Let me give an example. Suppose a rich futurist wants to change the world, but realizes he can't really do that much. So, he puts all his money into building a small microcosms of what a changed world would be like: a city of creative works of vegetarian restaurants, theaters, and factories.
His microcosm would be vegetarian, and have a district for all the canines and felines rescued from pounds, and have factories for spirilina growth, tofu manufacturing and other naturalistic ideas -- hopefully even some approaching the ideas of other forms of biodegradable technology. Anything to get the spirit of his ideas moving in the present, and moving not on paper, but in life.

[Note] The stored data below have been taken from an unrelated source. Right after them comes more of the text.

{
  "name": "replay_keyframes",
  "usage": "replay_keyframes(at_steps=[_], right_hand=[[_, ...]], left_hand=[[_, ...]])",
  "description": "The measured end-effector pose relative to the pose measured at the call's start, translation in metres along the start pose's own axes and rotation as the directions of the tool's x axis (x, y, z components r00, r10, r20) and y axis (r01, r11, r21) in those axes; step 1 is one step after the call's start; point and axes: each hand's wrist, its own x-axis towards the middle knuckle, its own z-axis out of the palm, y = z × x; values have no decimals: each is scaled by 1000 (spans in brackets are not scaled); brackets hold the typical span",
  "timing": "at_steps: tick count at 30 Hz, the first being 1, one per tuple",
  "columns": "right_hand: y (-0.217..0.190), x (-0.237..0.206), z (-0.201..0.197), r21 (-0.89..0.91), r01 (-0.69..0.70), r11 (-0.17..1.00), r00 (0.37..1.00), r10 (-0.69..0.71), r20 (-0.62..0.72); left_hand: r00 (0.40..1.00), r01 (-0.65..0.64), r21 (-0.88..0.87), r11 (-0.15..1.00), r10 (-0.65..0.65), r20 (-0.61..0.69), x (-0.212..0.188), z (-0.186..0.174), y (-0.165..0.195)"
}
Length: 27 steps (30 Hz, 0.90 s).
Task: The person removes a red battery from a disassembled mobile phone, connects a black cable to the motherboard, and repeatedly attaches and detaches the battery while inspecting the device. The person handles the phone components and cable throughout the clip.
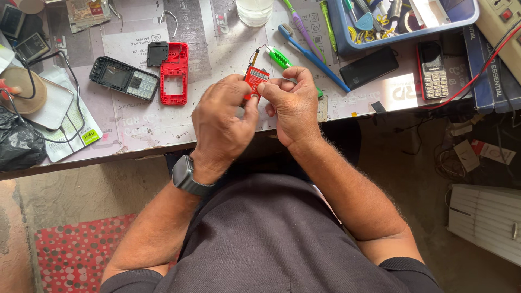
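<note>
A phone repair workshop. A dismantled black keypad handset (124, 78) and red plastic phone frame (175, 73) lie on the paper-covered bench (163, 122). A blue tool tray (404, 21) sits far right.

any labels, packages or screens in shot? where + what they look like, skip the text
Small red circuit board with a white label, pinched between the left hand and right hand.
Black keypad phone front, desk left: dark rectangular screen window, pale keys.
Red-edged keypad phone, desk right: dark screen, grey keys.
Black phone, below the blue tray: glossy blank slab.
White package with a green tag, left desk edge, under black cables.
</note>
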Motion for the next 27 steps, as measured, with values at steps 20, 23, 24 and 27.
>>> replay_keyframes(at_steps=[20, 23, 24, 27], right_hand=[[0, -4, 6, -72, 33, 997, 999, -33, -8], [-4, -5, 6, -83, 8, 997, 1000, -9, -16], [-4, -6, 7, -81, -2, 997, 1000, 1, -16], [-5, -8, 8, -62, -2, 998, 1000, 1, -17]], left_hand=[[996, -84, 311, 947, 83, 18, 7, 12, 7], [994, -104, 319, 942, 105, 16, 7, 14, 5], [994, -109, 317, 942, 110, 15, 6, 14, 5], [994, -107, 293, 950, 107, 16, 6, 12, 4]])
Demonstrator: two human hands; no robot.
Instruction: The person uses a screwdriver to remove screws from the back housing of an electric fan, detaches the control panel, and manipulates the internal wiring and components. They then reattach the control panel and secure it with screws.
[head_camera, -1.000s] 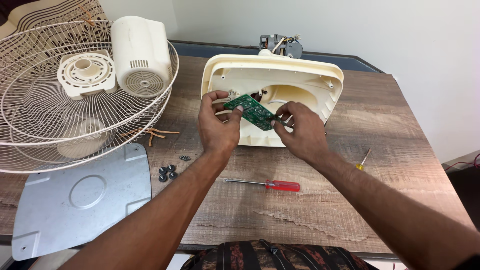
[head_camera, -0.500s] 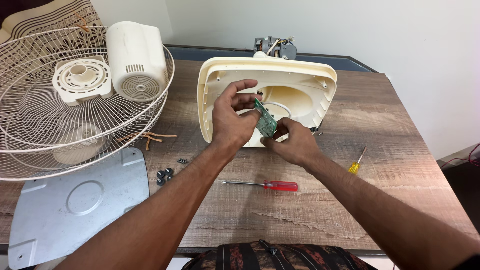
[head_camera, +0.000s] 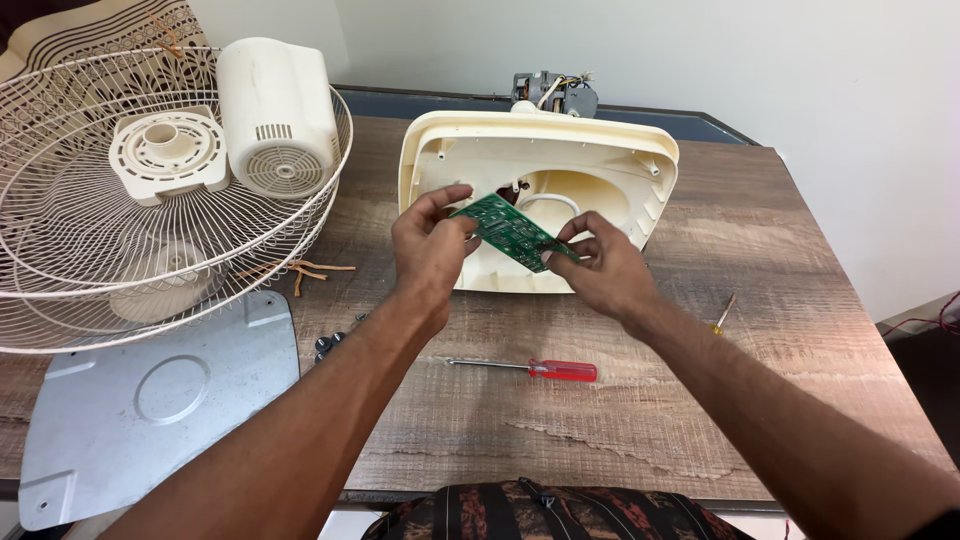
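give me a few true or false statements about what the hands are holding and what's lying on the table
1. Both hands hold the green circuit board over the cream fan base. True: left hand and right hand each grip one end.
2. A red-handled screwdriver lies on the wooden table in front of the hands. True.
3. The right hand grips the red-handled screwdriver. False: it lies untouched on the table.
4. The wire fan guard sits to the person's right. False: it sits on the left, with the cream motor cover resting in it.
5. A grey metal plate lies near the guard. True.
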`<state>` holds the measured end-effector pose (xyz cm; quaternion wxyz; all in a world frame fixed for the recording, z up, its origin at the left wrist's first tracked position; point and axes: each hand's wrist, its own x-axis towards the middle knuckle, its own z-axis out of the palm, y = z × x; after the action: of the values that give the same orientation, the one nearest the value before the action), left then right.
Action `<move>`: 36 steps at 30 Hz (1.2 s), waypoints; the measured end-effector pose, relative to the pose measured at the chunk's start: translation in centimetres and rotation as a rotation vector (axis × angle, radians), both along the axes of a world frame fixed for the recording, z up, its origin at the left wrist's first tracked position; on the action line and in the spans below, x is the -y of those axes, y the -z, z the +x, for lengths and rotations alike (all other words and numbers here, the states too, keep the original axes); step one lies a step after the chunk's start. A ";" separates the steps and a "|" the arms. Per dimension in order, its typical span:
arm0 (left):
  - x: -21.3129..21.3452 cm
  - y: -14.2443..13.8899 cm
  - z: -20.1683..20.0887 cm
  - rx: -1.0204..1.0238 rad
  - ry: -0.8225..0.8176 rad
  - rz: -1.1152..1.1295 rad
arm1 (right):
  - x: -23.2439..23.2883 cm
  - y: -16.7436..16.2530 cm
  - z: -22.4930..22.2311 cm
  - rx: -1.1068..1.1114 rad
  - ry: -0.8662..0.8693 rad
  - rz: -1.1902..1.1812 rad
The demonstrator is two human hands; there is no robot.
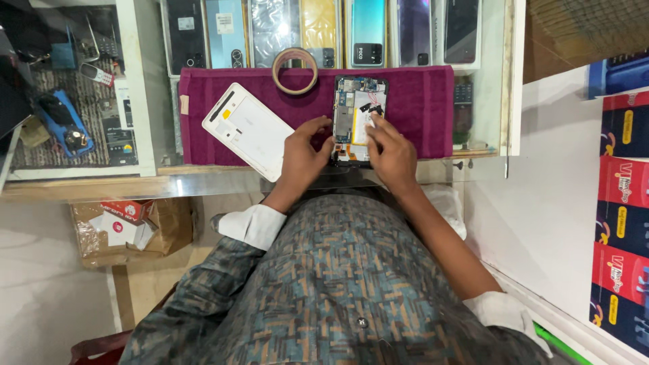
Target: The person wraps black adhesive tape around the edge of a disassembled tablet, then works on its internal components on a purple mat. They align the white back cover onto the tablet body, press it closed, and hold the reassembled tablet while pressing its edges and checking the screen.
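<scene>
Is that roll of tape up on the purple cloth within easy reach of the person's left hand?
Probably yes. The left hand rests at the opened phone, and the tape roll lies just beyond it on the purple cloth. Only bare cloth lies between them; the white back cover sits off to the side.

Pretty tight around the opened phone [359,118]: the tape roll [295,70] sits just up-left of it and the white back cover [249,130] lies left of centre, near the left hand [302,157]. The towel [422,108] is bare to the right of the right hand [391,155], so that side's open.
</scene>
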<state>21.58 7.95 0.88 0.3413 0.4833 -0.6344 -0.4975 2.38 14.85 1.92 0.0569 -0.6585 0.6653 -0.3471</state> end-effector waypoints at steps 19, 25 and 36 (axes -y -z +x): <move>-0.6 -1.9 -3.2 0.025 -0.046 0.433 | -3.1 -1.2 2.1 -0.020 0.105 0.007; -2.4 -5.2 -3.4 0.451 -0.022 0.168 | -4.6 -3.9 2.4 0.205 0.181 0.139; -4.4 -6.0 -4.3 0.071 -0.117 0.431 | -4.5 -5.1 1.1 0.281 0.303 0.395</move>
<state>17.26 12.34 6.84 0.2359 0.5983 -0.4958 -0.5836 3.52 19.34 7.06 0.2232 -0.4731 0.7966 -0.3029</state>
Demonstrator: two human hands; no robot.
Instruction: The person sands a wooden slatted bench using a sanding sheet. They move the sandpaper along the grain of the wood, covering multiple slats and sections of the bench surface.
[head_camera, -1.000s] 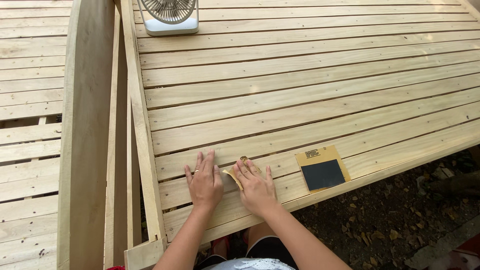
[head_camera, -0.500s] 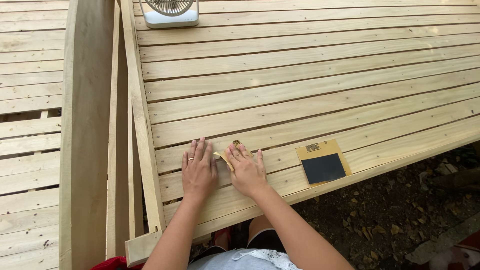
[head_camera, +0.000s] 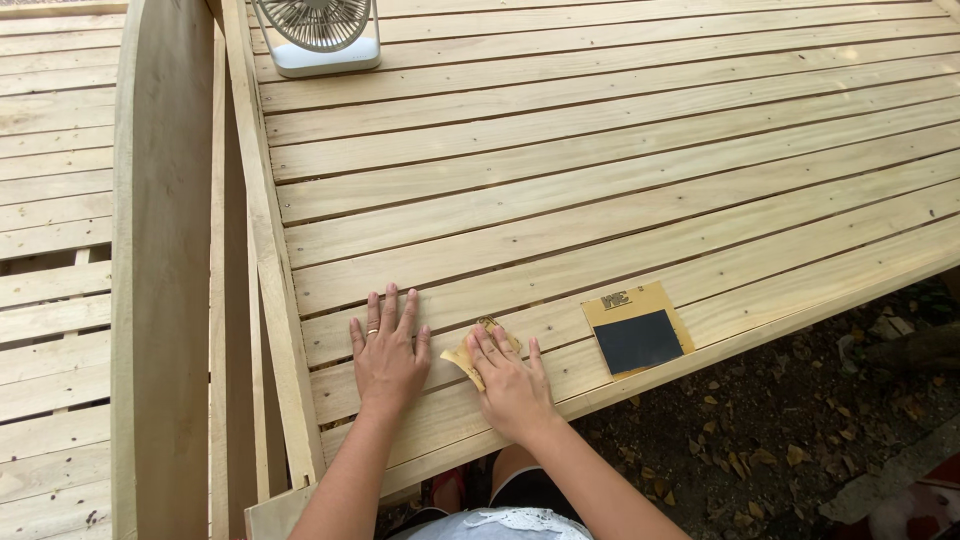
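Fingers of right hand (head_camera: 512, 385) press flat on sandpaper (head_camera: 470, 358), slatted board (head_camera: 600, 190)

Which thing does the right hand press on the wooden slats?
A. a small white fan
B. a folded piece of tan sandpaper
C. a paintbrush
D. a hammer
B: the right hand lies flat on a folded piece of tan sandpaper, which sticks out beside its fingers.
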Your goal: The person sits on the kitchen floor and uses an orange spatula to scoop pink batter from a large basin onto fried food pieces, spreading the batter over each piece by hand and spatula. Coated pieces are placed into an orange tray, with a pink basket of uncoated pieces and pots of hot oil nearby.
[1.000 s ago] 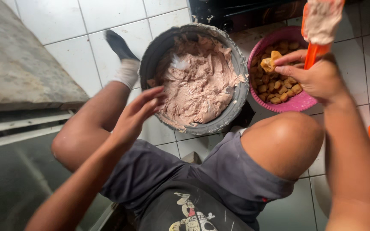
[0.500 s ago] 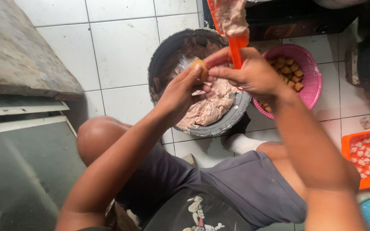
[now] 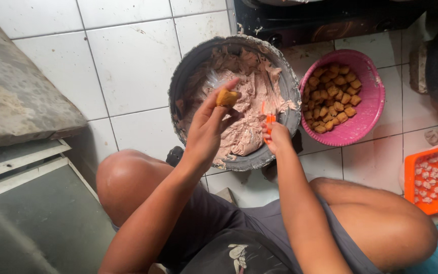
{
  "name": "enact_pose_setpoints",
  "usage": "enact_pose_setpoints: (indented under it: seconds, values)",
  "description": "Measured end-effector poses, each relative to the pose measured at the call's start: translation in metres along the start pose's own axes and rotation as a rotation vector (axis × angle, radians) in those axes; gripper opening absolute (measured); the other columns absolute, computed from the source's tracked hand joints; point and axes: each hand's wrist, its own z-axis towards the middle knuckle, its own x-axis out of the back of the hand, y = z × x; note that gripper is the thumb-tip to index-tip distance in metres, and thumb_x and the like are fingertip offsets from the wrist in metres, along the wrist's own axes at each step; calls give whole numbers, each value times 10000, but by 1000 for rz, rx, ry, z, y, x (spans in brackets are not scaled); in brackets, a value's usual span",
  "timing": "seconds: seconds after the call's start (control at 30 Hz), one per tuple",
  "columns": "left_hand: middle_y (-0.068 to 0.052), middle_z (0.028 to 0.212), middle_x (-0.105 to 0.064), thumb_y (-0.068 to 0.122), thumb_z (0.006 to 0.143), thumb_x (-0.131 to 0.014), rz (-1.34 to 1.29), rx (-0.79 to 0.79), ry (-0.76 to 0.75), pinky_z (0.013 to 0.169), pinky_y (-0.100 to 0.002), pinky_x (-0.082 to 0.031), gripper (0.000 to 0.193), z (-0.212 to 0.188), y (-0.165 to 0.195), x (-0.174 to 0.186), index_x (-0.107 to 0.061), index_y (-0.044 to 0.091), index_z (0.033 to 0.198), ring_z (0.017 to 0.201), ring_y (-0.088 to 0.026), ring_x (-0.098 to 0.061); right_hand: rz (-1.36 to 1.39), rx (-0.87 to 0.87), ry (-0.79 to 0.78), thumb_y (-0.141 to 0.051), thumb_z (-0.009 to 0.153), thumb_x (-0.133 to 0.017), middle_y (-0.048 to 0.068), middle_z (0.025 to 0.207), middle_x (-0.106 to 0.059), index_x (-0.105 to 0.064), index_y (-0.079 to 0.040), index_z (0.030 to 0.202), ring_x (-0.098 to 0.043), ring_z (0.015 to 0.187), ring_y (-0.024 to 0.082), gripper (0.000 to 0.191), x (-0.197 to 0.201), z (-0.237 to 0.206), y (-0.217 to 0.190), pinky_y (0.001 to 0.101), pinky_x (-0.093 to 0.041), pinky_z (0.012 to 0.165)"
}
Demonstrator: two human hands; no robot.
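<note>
Both hands have come together over the mixing bowl since half a second ago, when I had the spatula lifted high at twelve o'clock with a lump of paste on its blade. My left hand (image 3: 210, 127) is pinched shut on a small golden-brown fried cube (image 3: 227, 97), thumb and fingertips closed around it, holding it up above the paste. My right hand (image 3: 276, 137) is clenched on the orange plastic spatula handle (image 3: 268, 122), and the blade end now points down into the mix at about eleven o'clock from the fist; I cannot see the blade itself, it is sunk in or hidden by the paste.

Under both hands sits the big round dark metal bowl (image 3: 186, 76), its rim smeared, filled with pale pinkish-grey paste (image 3: 252, 89). A second ago my left hand was empty and spread at the bowl's edge, while my right was in the pink basin; now the cube is in my left, so I judge one piece has been picked and is at the filling stage, with the spatula gone back for paste.

At three o'clock from the bowl stands the round pink plastic basin (image 3: 368, 119) heaped with more golden fried cubes (image 3: 333, 96). Farther out, at four o'clock, the orange plastic tray (image 3: 410, 177) holds pale lumps. White floor tiles (image 3: 128, 66) lie beneath it all.
</note>
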Motion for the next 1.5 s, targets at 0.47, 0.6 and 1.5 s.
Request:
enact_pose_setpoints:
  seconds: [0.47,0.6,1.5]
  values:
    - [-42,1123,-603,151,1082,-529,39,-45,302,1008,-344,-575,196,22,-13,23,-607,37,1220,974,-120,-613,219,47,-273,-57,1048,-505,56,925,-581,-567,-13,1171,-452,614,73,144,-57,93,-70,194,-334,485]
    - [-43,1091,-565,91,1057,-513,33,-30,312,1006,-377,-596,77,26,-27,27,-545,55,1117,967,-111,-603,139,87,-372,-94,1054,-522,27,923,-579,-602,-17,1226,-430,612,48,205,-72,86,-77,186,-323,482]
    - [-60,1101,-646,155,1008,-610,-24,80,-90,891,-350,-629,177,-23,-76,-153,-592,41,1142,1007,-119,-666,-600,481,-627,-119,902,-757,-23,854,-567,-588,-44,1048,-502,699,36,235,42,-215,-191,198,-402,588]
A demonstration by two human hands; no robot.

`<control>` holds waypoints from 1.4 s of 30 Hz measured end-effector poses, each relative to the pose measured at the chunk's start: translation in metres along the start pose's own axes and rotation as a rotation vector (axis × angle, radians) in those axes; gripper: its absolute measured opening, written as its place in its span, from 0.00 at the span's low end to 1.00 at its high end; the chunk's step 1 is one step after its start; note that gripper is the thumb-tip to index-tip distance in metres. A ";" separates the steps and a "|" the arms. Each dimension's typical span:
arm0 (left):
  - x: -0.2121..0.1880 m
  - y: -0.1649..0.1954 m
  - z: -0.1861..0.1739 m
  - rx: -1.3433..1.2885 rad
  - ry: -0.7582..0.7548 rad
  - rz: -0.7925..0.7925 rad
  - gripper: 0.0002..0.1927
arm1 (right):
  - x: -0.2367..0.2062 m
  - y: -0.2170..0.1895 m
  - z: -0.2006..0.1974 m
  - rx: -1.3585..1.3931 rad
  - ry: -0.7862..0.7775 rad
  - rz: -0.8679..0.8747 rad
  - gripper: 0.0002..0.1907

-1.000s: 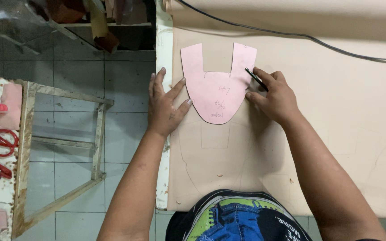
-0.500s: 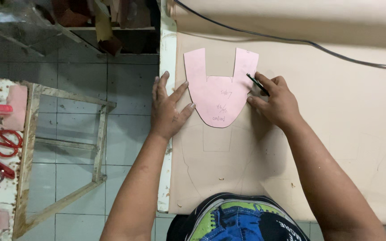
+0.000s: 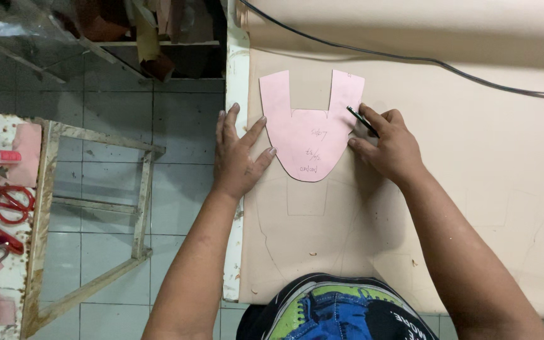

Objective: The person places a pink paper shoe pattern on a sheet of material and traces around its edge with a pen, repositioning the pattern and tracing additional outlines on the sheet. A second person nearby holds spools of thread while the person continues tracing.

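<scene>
Flatly pinned pink U-shaped card pattern [image 3: 308, 141] on smooth tan sheet [image 3: 473, 164], left hand [image 3: 237, 157], right hand [image 3: 388, 146] with pen [image 3: 362, 120].

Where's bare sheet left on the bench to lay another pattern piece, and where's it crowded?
Free: the tan sheet right of the right hand, below the black cable; also the strip between the pink template and the person's body. Crowded: around the template, with the left hand pressing it and the pen at its edge.

Left hand [image 3: 237, 154] flat, fingers spread, right hand [image 3: 388, 148] curled, both forearms extended
</scene>
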State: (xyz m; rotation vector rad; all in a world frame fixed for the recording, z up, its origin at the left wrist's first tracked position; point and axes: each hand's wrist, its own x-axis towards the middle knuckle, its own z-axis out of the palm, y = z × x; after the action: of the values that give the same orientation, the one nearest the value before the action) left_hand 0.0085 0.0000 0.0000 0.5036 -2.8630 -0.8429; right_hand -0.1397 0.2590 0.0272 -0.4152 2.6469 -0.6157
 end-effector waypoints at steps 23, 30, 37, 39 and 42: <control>-0.021 0.101 0.115 0.712 -0.026 0.237 0.20 | 0.004 -0.110 0.005 -0.013 -0.234 -0.743 0.11; -0.026 0.102 0.129 0.639 -0.144 0.259 0.17 | 0.009 -0.107 0.024 -0.235 -0.295 -0.750 0.11; -0.020 0.101 0.126 0.419 -0.092 0.196 0.17 | 0.010 -0.106 0.028 -0.195 -0.194 -0.860 0.08; -0.015 0.099 0.119 0.204 0.051 0.112 0.18 | 0.019 -0.111 0.031 -0.231 -0.107 -0.888 0.08; -0.005 0.094 0.097 0.149 0.047 0.081 0.20 | 0.043 -0.122 0.033 -0.293 0.022 -0.905 0.09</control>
State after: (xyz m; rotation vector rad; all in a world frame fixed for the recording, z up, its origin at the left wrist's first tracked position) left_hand -0.0328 0.1248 -0.0303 0.4139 -2.8943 -0.6005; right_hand -0.1400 0.1270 0.0445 -1.7342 2.4653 -0.4529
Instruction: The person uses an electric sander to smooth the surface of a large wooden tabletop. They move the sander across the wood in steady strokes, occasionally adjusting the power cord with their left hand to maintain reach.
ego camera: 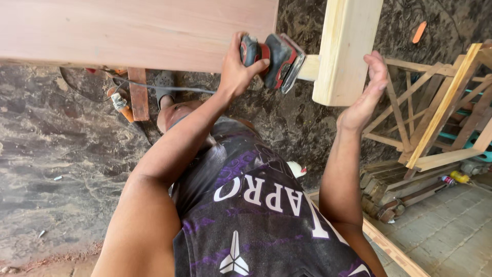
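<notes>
The left hand (pixel 237 69) is clenched tight around a red-and-grey power sander (pixel 272 60), its pad pressed against the pale wooden post (pixel 344 48). The right hand (pixel 365 95) lies flat and open, fingers straight, steadying the post's far side (nothing gripped there). Just left of the sander runs a broad pinkish board (pixel 133 31). Beyond, a dark, rough dirt floor (pixel 46 154), and off right a stack of wooden lattice frames (pixel 435 118).
</notes>
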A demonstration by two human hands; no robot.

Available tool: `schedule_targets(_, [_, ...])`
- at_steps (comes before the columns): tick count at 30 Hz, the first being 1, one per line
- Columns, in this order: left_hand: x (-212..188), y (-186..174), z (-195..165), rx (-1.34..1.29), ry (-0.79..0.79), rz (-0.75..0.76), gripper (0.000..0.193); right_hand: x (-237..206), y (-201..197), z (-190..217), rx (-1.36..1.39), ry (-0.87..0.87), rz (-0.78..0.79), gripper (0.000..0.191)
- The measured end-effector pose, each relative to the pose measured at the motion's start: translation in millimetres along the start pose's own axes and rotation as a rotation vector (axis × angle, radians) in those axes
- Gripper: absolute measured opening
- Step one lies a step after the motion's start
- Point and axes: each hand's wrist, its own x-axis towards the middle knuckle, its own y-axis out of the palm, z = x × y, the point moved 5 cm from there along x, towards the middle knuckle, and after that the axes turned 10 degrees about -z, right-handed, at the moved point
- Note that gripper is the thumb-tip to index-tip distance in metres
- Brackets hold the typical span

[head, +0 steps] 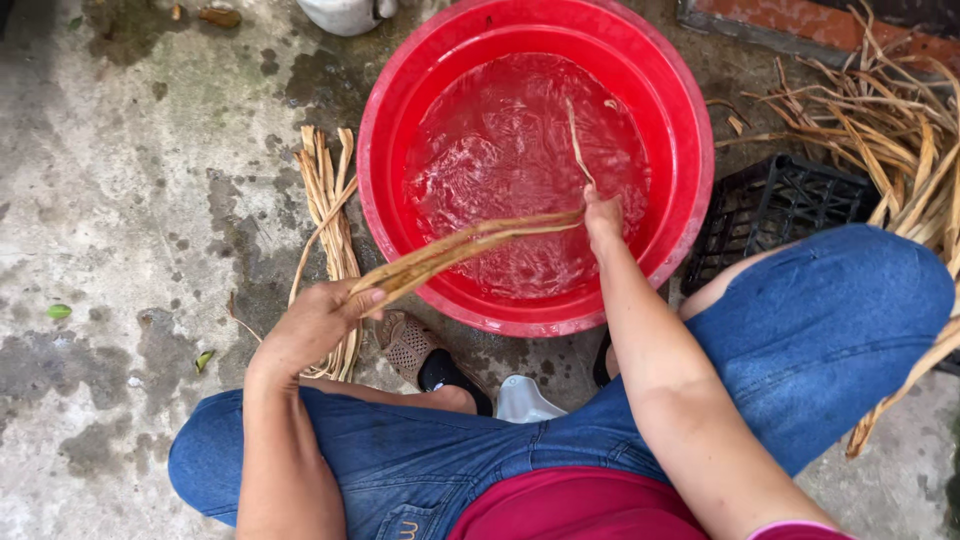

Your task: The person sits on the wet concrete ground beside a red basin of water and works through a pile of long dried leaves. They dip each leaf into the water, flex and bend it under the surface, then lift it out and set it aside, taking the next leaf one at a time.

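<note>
Hands first: the left hand (318, 322) was clenched round one end of a bundle of long tan strips (470, 245), thumb pressed on top, just outside the rim of the red basin (690, 200). The right hand (603, 218) pinched the bundle's far end over the water (520, 150), fingers closed tight on it. The bundle's long axis ran from lower left to upper right, nearly level, rising a touch toward the right hand, and it spanned the basin's near rim. One loose thin strip (576, 140) stuck up from the right hand's grip and pointed away toward the basin's far side.

Water rippled and shone inside the basin. Left of it, a second bunch of strips (335, 230) lay on the wet concrete floor (120, 200), its length running away from the person, ends fanned at the far end. A brown mesh shoe (410, 345) sat just below the basin, between the knees in blue jeans (830, 330). A black plastic crate (770, 205) stood to the right, touching the basin's side, and a loose heap of dry strips (880, 120) lay over and behind it.
</note>
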Motion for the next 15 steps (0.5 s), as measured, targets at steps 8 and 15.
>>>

With patience he may have taken the road of creating some ideas of the town here and there, perhaps making a vegetarian restaurant somewhere where there was none, and perhaps creating a new type of a haven for pound animals. He could to let the ide as grow. But where is the spirit of the virtue of urgency ? With urgency we have no time to sulk, we just try to do something. All this is ultimately a description of what we do with our own life.
But now seeing he has no money left he has generated his own microcosmos regardless. His structure is so unique that now it is a dimension packed with power. It becomes something to other worlds, like a gem in a car lot of pebbles. He decides to let the town ride, setting up the funds and publicity campaigns to make it a worldwide attraction.
Patience will be the virtue that keeps our trust in virtue, yet there is no power in a universal application of waiting. Patience is both the meme that sustains our highest being and also lulls the apathetic to sleep. And as Rollo May said, "The opposite of love is not hate, it is apathy."